Even today, France is one of the few EU countries to still make extensive use of a vaccine pass scheme, despite such apartheid-style scheme having proved useless during the current Omicron wave of the pandemic. At the same time, the French branch of the American company in charge of advising the French government for its strategy against Covid and its vaccination campaign, the McKinsey firm, is directed by Victor Fabius, Laurent Fabius’ son.
The first step of the Constitutional Council’s ongoing judicial putsch on the democratic institutions of the Fifth Republic that had been drafted by General de Gaulle and confirmed by the French people in a referendum was carried out in 1971 when the Constitutional judges integrated the preamble of the 1958 Constitution, the preamble of the 1946 Constitution and the 1789 Declaration of the Rights of Man and of the Citizen into what they called the “constitutionality block.” This way, those judges transformed the Constitutional Council, without asking the French people or its elected representatives, into the guardian of fundamental rights and freedoms based on the general principles it would from that point on derive from those documents.

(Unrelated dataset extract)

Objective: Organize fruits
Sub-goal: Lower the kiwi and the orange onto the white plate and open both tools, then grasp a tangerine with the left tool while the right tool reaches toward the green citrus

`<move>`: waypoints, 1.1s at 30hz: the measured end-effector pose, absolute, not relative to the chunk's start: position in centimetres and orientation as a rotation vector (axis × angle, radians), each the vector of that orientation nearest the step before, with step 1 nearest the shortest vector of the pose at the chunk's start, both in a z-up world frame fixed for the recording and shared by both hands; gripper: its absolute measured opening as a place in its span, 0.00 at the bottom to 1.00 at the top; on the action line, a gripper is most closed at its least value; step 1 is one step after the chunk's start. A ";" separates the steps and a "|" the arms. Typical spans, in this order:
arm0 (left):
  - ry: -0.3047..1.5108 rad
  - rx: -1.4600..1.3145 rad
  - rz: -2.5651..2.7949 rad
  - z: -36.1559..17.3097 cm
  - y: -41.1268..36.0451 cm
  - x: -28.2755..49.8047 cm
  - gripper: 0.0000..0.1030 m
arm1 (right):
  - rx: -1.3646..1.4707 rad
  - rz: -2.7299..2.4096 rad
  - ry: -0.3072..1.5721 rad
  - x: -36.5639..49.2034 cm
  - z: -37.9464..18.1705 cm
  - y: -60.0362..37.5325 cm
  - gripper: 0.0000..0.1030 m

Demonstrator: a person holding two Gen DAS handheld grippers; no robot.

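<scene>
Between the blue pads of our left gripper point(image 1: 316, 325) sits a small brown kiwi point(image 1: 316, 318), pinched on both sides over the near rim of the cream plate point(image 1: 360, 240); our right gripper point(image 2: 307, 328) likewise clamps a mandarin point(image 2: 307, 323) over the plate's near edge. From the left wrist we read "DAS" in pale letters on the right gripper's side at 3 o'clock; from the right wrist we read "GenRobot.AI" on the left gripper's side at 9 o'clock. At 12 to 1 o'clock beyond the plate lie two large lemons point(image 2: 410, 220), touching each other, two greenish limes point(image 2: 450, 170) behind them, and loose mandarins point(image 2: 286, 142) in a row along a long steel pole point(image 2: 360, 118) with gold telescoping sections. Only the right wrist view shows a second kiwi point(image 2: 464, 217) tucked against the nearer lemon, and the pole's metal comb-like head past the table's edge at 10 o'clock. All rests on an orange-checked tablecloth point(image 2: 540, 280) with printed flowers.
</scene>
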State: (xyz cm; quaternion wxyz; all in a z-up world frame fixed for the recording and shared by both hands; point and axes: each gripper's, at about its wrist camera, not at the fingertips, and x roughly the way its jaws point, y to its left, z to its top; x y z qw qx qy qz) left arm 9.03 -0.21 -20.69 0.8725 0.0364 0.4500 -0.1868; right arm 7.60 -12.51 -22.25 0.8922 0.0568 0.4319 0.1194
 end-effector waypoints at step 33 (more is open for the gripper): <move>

In 2018, under Laurent Fabius’ presidency, the Constitutional Council further extended the “constitutionality block” to the principle of “fraternity” contained in the motto of the French Republic: “Liberté, Égalité, Fraternité.” The case it was ruling over was about aiding illegal immigration for humanitarian purposes. Thus, France’s Constitutional Council has now made it illegal for the legislative and executive branches of power to punish citizens and organizations engaged in supporting illegal immigration when their activity is non-profit related. The guardians of the French constitution thus decided, without having been elected and without having presented their proposals to the voters, to give legal force to the Republic’s motto, considering that the word “fraternity” in that motto implies “the freedom to help others, with a humanitarian aim, regardless of the legality of their stay on the national territory.”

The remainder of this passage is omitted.